▶ [PROBLEM] Without including any pictures, write out the data below exactly.

▶ [SUPPLIED MATERIAL]
------

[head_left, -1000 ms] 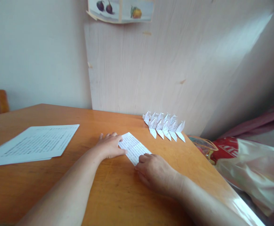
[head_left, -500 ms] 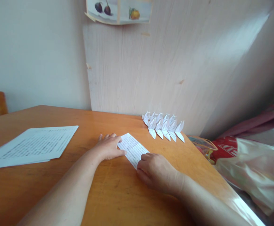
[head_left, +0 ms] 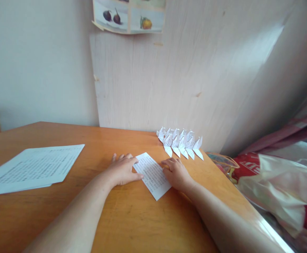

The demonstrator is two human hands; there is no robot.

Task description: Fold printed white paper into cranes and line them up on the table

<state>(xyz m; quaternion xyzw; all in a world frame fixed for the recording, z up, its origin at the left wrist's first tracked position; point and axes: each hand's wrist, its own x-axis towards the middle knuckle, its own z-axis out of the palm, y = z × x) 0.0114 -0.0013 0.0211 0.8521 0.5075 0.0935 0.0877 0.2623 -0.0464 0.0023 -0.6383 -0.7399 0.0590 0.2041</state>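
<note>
Head view, centre: the left hand [head_left: 124,170], spread and unclenched, touched the left edge of a white rectangular printed paper [head_left: 153,175]; the right hand [head_left: 178,175] hid part of its right edge, whether pinching I couldn't tell. Pointed white folded-paper pieces [head_left: 182,143] stood right of centre, white printed sheets [head_left: 37,167] lay at left, all on the orange-brown wooden table [head_left: 132,218]; a red-and-white plastic bag [head_left: 277,179] sat lower right.

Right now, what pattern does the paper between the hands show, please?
White paper with rows of small dark print, clearest in the head view.
</note>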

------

▶ [SOLVED PROBLEM]
[head_left, -1000 ms] 
[head_left, -500 ms] 
[head_left, +0 ms] 

The demonstrator is two human hands; there is no robot.

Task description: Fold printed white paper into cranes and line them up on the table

<state>(xyz m; quaternion xyzw; all in a world frame fixed for the recording, z up, its origin at the left wrist's first tracked position; point and axes: each hand's wrist, its own x-axis towards the middle knuckle, its own z-axis out of the palm, y = z × x) 0.0114 -0.0013 0.0211 0.8521 0.5075 0.0935 0.0877 0.2623 -0.0464 0.0023 -0.6383 -0.7399 0.0590 0.2041</state>
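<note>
Head view, centre: the left hand [head_left: 124,170], spread and unclenched, touched the left edge of a white rectangular printed paper [head_left: 153,175]; the right hand [head_left: 178,175] hid part of its right edge, whether pinching I couldn't tell. Pointed white folded-paper pieces [head_left: 182,143] stood right of centre, white printed sheets [head_left: 37,167] lay at left, all on the orange-brown wooden table [head_left: 132,218]; a red-and-white plastic bag [head_left: 277,179] sat lower right.

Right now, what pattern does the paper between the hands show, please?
White paper with rows of small dark print, clearest in the head view.
</note>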

This completes the response to the exercise.